Camv-rnd happened in 2019. When I first had a working camv-rnd based on early librnd, I figured where this all really lead to: I will eventually end up with my own EDA suite...

sch-rnd

Back a few years, to 2016: the back annotation went easy on pcb-rnd side, but I couldn't convince gschem developers to implement it (or to even care about the problem at all, in fact). So I decided to take a look at gschem source myself. After a few days of fiddling, I managed to implement a working version. It was not very good, but was usable for my own workflow.

However, during the process, I've learned a lot of really bad things about gschem:

Around the same time the huge conflict of xorn was also going on, which led to the lepton-eda fork. I was still lurking on the geda mailing lists and tried different methods to get PCB, gschem (and then lepton-eda) developers to cooperate.

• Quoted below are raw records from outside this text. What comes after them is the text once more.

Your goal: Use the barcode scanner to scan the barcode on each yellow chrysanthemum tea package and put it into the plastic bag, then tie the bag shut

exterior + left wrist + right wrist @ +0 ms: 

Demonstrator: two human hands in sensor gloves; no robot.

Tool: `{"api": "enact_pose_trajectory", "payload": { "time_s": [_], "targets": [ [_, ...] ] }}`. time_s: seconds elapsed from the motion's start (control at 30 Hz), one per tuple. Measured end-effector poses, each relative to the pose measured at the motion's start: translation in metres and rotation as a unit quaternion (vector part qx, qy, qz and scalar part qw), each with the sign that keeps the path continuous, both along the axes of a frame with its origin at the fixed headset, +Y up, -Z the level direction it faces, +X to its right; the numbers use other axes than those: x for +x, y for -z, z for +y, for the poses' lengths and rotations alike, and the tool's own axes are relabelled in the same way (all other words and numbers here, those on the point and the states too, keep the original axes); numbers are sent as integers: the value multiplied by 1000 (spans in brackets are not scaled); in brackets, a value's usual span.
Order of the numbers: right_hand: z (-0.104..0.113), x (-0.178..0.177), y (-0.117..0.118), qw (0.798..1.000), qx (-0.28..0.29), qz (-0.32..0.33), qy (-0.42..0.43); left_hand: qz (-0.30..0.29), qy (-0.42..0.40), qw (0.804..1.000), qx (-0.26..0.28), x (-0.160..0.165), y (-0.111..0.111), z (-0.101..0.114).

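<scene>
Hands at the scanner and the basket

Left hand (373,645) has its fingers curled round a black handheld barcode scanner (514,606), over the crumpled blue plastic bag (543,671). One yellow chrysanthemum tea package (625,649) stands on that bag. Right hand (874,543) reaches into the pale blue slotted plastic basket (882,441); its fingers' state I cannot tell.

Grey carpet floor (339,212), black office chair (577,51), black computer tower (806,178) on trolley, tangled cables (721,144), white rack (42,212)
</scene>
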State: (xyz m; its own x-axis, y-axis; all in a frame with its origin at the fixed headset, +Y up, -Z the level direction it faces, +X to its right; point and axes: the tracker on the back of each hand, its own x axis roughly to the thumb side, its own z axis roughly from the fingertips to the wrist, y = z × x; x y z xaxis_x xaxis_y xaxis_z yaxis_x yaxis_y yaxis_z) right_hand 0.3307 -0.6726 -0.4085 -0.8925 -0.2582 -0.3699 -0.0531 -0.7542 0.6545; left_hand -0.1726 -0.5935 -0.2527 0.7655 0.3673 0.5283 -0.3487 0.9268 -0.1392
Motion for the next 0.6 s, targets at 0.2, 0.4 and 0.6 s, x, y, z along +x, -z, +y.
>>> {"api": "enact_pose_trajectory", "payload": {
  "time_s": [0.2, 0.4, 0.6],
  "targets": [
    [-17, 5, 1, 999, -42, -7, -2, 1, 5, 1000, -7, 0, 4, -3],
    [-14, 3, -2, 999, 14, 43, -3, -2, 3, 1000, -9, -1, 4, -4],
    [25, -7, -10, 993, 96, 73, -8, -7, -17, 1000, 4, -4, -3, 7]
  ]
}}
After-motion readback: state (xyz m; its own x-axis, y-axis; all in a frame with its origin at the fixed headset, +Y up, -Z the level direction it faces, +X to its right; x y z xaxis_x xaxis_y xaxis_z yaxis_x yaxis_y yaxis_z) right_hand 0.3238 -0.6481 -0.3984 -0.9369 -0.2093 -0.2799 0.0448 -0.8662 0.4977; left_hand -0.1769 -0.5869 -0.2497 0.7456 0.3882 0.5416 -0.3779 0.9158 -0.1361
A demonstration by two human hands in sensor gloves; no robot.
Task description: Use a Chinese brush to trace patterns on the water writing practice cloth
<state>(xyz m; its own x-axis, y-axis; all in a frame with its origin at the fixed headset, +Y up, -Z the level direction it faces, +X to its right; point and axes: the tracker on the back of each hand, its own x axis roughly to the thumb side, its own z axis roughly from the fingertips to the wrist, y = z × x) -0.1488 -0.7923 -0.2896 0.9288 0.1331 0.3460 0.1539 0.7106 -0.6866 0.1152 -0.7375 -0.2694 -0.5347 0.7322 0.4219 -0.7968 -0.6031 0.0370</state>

My opinion was this: gEDA used to have a real productive decade in the 2000's because then-gschem-developers managed to cooperate enough with then-PCB-developers to have just enough interface that things mostly worked together. But this was totally lost after 2010. So my vision, and offer, was we could start a new period of gEDA, with explicit cooperation among projects to target suite-level, workflow-level bugs and features. I was trying to propagate this idea for about 2 years using different approaches and implementation, but gEDA developers, they all consistently turned this down. They were explicit about everyone wanted to work separately on their own little project, without having to think together with anyone else, without having to think in an EDA suite.

As this went on, first as a plan B, I started to ponder about writing my own sch editor (work name: cschem). After the back annotation patch on gschem, it was clear forking the code base and cleaning it up is way more work than just writing something from scratch, mostly because some suboptimal design decisions that became fundamental to gschem over its first decade.

Then as gEDA situation did not improve, plan B became plan A. I first made a public design session where the basic design of sch-rnd emerged over many months of development. This is the official design document of the project. Then I got real busy with pcb-rnd and camv-rnd for some time, but finally, in 2022, with the help of nlnet I could dedicate enough time to finally implement the code. As of April 2023, sch-rnd is entering it's final testing phase for release 1.0.0.

Ringdove EDA

Around the time I decided about writing my own sch editor, I also figured it really means I will be working on my own EDA suite. By then pcb-rnd was also well known, and I did not want to rename it, so I rather found a new meaning for rnd, RiNgDove.

Motivation

Ringdove tries to be the UNIX user's EDA suite. It is modular, efficient to use after a steep learning curve and does work properly from the command line instead of assuming a desktop environment.

In a sense I took the good ideas from gEDA, and advanced them some more. But in the same time I also looked at design errors and bad ideas in gEDA and tried hard to avoid them in Ringdove.